The special legislative session to discuss setting up representative offices either side of the Taiwan Strait will be a major milestone in Ma’s trajectory in cross-strait relations.
Yet, if we apply the doctrine of “mutual non-denial,” the use of national flags, national emblems, the national anthem and the very name of the country within the official offices are all the physical expression of “each side having its own interpretation.”
Mainland Affairs Council Minister Wang Yu-chi (王郁琦) said something to this effect in April, but his comments were soon overturned by Ma.
The reason? Because cross-strait relations were “not state-to-state relations,” Ma said.
So, Wang quickly changed his tune, saying that it would be best to “shelve contentious issues,” but the fact of the matter is that Beijing will not allow “two Chinas” or “one China, one Taiwan,” or indeed any proposal associated with the possibility that Taiwan or the ROC does not belong to the PRC.
The latest expression of this was the recent failed sister-city agreement between Greater Kaohsiung and the Maldivian capital, Male.
In the face of consistent attempts by China to eradicate Taiwan’s statehood, government and sovereignty, Ma’s original promise to the electorate to keep to “one China, with each side having its own interpretation” was at least accepted by voters who supported the concept of the ROC.
These voters believed that the “mutual non-denial” approach could be used between Taiwan and the PRC.
Yet, now that Ma has denied the very existence of the ROC by claiming that cross-strait relations are not state-to-state relations, voters can see through Ma’s machinations leaving even the most ardent ROC supporters feeling cheated and let down.

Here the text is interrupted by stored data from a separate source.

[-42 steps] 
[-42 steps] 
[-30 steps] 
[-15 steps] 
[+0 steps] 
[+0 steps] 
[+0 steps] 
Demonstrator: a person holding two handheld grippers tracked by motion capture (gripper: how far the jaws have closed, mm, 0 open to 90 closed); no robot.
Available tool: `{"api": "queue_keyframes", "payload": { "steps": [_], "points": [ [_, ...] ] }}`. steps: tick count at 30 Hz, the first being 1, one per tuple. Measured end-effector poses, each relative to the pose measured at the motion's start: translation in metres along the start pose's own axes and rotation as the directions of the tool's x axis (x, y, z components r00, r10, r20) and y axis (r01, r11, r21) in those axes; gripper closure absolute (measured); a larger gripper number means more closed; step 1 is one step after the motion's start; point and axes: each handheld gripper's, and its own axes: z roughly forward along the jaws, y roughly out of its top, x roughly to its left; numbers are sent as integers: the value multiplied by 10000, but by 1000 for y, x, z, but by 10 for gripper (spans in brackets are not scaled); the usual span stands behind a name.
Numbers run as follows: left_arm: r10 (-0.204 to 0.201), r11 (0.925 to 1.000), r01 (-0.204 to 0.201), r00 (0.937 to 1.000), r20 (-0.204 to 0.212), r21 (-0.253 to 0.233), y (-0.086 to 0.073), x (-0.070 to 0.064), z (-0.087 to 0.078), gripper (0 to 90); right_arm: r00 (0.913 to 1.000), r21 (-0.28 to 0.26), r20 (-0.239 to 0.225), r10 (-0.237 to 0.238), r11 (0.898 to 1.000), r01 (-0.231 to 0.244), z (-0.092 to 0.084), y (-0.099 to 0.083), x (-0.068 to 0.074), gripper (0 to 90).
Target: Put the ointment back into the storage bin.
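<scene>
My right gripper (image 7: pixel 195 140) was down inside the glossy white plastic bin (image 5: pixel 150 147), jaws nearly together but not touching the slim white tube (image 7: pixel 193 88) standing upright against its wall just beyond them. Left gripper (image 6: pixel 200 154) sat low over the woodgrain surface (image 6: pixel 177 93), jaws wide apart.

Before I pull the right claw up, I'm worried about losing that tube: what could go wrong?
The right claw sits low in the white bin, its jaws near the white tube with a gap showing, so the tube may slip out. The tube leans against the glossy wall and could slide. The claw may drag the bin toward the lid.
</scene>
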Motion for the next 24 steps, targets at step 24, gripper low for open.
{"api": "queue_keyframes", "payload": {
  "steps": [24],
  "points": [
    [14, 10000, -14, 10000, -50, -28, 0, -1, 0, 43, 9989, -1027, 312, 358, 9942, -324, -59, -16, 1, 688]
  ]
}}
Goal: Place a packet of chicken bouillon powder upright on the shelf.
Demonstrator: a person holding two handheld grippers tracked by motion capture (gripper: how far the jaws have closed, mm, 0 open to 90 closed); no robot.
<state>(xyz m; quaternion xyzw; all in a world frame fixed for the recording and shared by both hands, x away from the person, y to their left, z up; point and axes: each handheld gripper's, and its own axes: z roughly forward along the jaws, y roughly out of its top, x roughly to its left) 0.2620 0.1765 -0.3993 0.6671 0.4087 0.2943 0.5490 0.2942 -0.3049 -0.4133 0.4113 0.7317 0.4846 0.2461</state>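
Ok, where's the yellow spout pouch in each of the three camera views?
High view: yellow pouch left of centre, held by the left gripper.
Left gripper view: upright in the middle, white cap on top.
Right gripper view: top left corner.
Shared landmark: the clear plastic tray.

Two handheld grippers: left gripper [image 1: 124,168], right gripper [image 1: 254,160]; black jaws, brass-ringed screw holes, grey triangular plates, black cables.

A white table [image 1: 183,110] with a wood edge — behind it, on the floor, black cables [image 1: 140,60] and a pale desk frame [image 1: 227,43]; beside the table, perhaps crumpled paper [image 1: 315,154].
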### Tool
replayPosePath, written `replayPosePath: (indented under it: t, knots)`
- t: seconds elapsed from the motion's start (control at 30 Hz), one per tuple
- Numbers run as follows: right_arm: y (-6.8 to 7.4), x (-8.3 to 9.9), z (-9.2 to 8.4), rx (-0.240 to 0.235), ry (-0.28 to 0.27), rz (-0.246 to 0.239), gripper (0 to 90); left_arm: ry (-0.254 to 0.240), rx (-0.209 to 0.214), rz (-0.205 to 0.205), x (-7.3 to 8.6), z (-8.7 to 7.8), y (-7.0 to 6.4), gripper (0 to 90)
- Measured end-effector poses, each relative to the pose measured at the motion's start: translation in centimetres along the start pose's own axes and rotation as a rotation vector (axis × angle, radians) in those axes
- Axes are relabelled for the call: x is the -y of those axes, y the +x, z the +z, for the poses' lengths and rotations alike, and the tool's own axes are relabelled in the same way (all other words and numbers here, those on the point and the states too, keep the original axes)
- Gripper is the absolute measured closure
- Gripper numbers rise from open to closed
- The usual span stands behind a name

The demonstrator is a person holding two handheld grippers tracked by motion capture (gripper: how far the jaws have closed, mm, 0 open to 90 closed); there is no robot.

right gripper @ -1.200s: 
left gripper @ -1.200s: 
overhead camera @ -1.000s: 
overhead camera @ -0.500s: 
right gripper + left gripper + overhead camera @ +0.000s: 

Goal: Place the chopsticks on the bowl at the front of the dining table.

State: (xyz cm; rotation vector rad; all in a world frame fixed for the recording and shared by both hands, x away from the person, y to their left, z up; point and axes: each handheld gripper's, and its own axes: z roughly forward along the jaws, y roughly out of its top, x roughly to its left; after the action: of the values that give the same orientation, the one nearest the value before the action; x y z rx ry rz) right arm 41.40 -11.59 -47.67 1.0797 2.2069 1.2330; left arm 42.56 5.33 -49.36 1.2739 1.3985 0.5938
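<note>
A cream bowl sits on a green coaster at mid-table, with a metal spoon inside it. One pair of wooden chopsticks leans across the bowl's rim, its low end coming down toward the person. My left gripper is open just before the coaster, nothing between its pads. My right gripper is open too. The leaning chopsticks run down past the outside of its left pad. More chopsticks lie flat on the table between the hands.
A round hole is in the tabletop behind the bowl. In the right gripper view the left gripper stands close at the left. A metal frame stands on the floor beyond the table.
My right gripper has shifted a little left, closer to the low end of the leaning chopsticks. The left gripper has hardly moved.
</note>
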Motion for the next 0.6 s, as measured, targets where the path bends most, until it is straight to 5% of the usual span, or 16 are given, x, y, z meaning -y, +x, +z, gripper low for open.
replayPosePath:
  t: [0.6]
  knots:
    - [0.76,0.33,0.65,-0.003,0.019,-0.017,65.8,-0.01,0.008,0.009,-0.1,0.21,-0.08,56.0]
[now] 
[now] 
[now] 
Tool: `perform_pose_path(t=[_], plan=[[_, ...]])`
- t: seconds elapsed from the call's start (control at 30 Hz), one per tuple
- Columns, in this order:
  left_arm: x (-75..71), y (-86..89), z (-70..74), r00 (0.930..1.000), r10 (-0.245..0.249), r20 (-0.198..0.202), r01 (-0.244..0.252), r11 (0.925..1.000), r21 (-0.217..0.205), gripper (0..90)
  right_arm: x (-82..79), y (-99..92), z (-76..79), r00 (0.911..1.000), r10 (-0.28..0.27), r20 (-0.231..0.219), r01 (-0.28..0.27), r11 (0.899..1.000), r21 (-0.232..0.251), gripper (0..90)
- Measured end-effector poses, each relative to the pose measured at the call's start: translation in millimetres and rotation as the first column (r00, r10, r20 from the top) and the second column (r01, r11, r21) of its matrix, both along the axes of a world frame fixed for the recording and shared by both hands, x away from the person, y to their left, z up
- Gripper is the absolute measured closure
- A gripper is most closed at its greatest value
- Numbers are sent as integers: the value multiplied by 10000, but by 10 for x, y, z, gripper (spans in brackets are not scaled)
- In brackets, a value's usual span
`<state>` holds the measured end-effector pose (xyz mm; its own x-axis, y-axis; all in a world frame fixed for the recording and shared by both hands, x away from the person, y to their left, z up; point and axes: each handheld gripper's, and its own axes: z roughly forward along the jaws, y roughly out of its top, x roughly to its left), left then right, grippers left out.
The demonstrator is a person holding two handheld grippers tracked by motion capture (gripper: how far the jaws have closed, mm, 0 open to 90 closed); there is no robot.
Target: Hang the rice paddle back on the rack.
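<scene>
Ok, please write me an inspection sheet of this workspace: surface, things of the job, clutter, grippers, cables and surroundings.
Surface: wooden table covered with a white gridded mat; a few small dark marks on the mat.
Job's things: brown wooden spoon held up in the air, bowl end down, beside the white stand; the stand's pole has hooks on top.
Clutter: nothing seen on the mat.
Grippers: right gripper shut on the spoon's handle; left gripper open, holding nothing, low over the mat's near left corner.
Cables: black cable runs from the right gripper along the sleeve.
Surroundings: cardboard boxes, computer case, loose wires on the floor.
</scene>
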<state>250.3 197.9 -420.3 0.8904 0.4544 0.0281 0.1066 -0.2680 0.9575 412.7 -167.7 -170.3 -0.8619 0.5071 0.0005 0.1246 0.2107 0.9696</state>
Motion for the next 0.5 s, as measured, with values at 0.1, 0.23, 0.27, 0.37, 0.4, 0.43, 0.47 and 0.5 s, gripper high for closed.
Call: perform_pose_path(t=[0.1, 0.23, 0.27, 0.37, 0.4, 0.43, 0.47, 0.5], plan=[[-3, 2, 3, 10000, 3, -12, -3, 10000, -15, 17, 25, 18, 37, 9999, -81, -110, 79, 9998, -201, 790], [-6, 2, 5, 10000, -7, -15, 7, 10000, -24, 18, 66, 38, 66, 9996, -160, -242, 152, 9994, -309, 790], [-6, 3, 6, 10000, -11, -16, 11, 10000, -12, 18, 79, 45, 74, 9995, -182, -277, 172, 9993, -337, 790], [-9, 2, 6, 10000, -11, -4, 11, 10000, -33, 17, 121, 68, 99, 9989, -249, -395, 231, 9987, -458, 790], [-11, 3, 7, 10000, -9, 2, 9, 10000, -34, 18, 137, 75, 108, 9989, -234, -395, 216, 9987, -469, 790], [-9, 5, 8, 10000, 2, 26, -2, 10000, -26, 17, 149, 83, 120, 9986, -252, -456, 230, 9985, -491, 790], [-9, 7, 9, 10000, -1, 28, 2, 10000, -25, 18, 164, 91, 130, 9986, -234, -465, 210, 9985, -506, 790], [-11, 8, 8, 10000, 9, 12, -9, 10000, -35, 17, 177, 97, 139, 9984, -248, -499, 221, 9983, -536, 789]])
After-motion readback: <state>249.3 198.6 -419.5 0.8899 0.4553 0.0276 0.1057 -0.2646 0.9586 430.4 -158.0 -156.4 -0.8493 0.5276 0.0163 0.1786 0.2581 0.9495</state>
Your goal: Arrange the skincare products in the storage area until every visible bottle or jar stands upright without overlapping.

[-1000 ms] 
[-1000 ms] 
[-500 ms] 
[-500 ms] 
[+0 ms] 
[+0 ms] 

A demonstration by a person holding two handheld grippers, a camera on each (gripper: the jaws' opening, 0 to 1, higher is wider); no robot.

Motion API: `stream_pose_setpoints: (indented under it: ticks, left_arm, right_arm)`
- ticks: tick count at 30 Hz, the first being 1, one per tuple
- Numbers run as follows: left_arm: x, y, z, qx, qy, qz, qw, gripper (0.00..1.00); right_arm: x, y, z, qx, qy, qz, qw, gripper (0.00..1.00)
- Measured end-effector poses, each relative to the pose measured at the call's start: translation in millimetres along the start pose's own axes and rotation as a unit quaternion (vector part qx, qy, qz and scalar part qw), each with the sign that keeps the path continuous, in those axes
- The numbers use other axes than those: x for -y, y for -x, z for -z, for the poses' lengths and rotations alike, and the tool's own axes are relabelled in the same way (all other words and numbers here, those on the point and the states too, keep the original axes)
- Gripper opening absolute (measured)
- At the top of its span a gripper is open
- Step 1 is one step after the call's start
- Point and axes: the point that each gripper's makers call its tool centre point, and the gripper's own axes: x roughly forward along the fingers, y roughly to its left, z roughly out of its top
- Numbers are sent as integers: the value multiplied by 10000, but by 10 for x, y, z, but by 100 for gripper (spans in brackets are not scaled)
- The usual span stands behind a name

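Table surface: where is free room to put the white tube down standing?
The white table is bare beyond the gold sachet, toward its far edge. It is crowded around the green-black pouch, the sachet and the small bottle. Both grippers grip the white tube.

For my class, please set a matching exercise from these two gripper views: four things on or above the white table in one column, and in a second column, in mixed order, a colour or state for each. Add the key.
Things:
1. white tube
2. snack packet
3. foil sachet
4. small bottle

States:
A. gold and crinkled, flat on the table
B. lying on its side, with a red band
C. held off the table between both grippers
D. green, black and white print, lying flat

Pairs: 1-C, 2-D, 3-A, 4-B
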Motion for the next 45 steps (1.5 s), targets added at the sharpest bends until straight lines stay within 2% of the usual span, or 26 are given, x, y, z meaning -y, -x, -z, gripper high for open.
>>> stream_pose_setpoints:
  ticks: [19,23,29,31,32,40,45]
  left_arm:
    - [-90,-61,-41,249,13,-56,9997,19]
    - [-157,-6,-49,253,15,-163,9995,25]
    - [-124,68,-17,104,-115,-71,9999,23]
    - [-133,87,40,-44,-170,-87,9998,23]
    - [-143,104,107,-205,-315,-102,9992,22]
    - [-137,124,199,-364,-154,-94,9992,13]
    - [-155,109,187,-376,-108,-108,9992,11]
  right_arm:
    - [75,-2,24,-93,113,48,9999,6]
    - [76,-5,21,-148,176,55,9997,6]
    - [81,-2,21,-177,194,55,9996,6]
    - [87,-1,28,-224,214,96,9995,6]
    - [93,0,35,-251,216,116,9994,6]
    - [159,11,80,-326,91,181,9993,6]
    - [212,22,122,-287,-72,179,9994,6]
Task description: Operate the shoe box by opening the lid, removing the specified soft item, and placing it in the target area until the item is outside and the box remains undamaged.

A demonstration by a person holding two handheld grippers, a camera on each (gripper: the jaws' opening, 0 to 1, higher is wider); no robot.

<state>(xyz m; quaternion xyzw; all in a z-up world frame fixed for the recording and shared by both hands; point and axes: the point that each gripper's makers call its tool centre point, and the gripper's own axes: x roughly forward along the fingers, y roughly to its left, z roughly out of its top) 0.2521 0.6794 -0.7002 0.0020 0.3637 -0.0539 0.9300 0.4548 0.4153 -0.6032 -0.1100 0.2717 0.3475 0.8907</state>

Ma’s deceit has finally been exposed.
His approval ratings currently stand at about 10 percent and he has lost the public’s trust in his ability to govern.
In terms of his ideology, his stance on Taiwan’s national identity is becoming increasingly divorced from that of the majority of the public and instead is increasingly married to that of Beijing.
The signing of the services trade agreement occurred without going through the necessary evaluation, with Ma’s government deciding that it would first discuss the details with the CCP and have it signed by the two parties before it was sent to the legislature for preliminary review.
Worse, with the establishment of the representative offices, the legislature is essentially signing a blank check, giving Beijing free rein to pick and choose as it pleases.
The representative office in Taiwan is likely to be used as a command center in the campaign for unification, or as a base for espionage.
Ma’s seven-point statement to Beijing, conveyed by Wu during his meeting with Xi, was designed purely as a show of loyalty, to allay Beijing’s concerns about Ma’s commitment.
Now in his second term, Ma has eyes only for his historical legacy.
In the few remaining years he has left in power, he is preoccupied with the idea of creating various means by which to set Taiwan on an irreversible course toward “one China.”
It is now even more obvious that the intention is to join forces with the CCP to control Taiwan.
Given Ma’s intention, Taiwan Solidarity Union Chairman Huang Kun-huei (黃昆輝) has made it clear that to prevent the CCP and KMT from realizing their plans, it is not enough for the opposition parties in Taiwan to set out their own stances: They also need to represent the voices of all Taiwanese.
If the governing party has any sense of duty it should not continue to give its chairman, whose popularity ratings hover not far above the 10 percent mark, free rein to do exactly as he pleases.